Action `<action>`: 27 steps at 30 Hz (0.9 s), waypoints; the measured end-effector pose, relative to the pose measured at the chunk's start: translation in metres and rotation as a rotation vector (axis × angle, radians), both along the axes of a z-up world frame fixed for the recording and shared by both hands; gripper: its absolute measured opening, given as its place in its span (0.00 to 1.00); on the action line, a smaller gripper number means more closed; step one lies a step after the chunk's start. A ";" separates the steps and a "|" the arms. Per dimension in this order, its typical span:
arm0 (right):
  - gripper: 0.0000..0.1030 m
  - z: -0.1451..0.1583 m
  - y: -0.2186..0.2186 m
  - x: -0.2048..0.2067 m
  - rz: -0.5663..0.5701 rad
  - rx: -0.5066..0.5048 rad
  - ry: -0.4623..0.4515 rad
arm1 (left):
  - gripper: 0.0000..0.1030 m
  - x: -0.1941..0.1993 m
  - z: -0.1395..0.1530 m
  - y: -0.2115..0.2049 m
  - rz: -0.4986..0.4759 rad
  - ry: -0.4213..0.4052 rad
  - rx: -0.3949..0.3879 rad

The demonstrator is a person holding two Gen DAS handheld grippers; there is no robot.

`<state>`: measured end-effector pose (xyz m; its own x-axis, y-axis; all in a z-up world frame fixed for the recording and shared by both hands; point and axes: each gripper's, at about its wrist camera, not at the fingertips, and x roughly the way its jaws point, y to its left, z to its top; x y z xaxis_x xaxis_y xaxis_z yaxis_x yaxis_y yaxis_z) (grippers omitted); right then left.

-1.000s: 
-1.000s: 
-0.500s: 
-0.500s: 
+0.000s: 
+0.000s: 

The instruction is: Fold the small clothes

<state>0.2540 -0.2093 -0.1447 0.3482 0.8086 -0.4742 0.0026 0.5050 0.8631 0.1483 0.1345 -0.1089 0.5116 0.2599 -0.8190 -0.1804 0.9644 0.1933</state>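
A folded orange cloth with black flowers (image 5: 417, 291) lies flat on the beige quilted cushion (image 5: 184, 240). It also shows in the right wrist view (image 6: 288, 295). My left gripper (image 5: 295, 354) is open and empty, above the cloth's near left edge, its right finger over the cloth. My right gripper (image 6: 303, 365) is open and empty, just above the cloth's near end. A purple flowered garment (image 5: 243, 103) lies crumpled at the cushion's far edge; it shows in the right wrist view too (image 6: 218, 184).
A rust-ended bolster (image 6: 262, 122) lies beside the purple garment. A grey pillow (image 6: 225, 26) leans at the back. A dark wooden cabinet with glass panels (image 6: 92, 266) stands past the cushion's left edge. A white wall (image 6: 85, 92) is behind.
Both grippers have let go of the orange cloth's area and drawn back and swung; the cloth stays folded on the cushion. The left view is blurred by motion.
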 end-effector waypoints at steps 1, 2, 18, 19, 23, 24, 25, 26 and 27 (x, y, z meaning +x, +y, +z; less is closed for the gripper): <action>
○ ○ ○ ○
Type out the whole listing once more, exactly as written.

Action `<action>`: 27 steps at 30 Hz (0.9 s), waypoints; the measured end-effector pose, relative to the pose measured at the chunk's start: translation in metres and rotation as a rotation vector (axis × angle, radians), both along the axes of a z-up world frame fixed for the recording and shared by both hands; gripper: its absolute measured opening, given as its place in its span (0.00 to 1.00); on the action line, a smaller gripper number means more closed; step one lies a step after the chunk's start. A ";" separates the steps and a "|" the arms. Per dimension in this order, its typical span:
arm0 (right):
  - gripper: 0.0000..0.1030 m
  - z: -0.1451..0.1583 m
  - y: -0.2186..0.2186 m
  - x: -0.2048..0.2067 m
  - rz: -0.5663..0.5701 rad
  - rx: -0.5066..0.5048 rad
  - ry: -0.4623..0.4515 rad
arm1 (left):
  - gripper: 0.0000..0.1030 m
  - x: -0.1941..0.1993 m
  - z: -0.1395..0.1530 m
  - y: -0.2115..0.2049 m
  - rz: -0.4986..0.4759 rad
  - ry: -0.4213..0.4052 rad
  - rx: -0.3949..0.3879 rad

The demonstrator is a person holding two Gen DAS handheld grippers; there is no robot.

`<state>`: measured end-effector pose (xyz m; its own x-axis, y-axis; all in a z-up world frame fixed for the recording and shared by both hands; point and axes: each gripper's, at about its wrist camera, not at the fingertips, and x roughly the way its jaws point, y to its left, z to its top; x y z xaxis_x xaxis_y xaxis_z yaxis_x yaxis_y yaxis_z) (grippers omitted); right then left.

-1.000s: 
-1.000s: 
-0.500s: 
-0.500s: 
+0.000s: 
+0.000s: 

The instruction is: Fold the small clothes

<state>0.2540 -0.2093 -0.1447 0.3482 0.8086 -0.4742 0.0026 0.5050 0.8631 0.1483 0.1345 -0.1089 0.5116 0.2599 -0.8190 -0.1804 0.9644 0.1933</state>
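A folded orange cloth with black flowers (image 5: 417, 291) lies flat on the beige quilted cushion (image 5: 184, 240). It also shows in the right wrist view (image 6: 288, 295). My left gripper (image 5: 295, 354) is open and empty, above the cloth's near left edge, its right finger over the cloth. My right gripper (image 6: 303, 365) is open and empty, just above the cloth's near end. A purple flowered garment (image 5: 243, 103) lies crumpled at the cushion's far edge; it shows in the right wrist view too (image 6: 218, 184).
A rust-ended bolster (image 6: 262, 122) lies beside the purple garment. A grey pillow (image 6: 225, 26) leans at the back. A dark wooden cabinet with glass panels (image 6: 92, 266) stands past the cushion's left edge. A white wall (image 6: 85, 92) is behind.
Both grippers have let go of the orange cloth's area and drawn back and swung; the cloth stays folded on the cushion. The left view is blurred by motion.
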 end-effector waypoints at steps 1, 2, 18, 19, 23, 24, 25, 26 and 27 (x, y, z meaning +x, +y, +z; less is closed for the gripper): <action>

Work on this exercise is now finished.